--- Information provided ---
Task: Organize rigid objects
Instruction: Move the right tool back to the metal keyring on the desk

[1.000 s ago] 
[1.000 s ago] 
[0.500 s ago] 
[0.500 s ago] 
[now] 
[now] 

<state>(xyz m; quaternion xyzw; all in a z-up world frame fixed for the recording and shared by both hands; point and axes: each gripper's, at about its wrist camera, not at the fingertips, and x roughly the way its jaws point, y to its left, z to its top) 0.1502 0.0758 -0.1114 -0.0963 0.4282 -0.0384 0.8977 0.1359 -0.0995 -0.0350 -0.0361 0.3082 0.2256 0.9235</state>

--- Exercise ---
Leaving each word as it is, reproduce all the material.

--- Written answer ---
Task: Organize rigid objects
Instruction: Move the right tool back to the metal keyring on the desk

[1.000 s ago] 
[1.000 s ago] 
[0.500 s ago] 
[0.500 s ago] 
[now] 
[now] 

<state>(xyz m; quaternion xyzw; all in a z-up world frame fixed for the recording and shared by both hands; point and axes: each gripper's, at about its wrist camera, not at the fingertips, and x roughly the way its jaws point, y to its left, z to its top) 0.1502 0.0758 -0.1114 -0.0963 0.4282 -0.0384 0.8977 0.1359 -0.0995 -0.0350 -0.0361 0.3082 0.2256 0.9235</state>

The answer was given in full.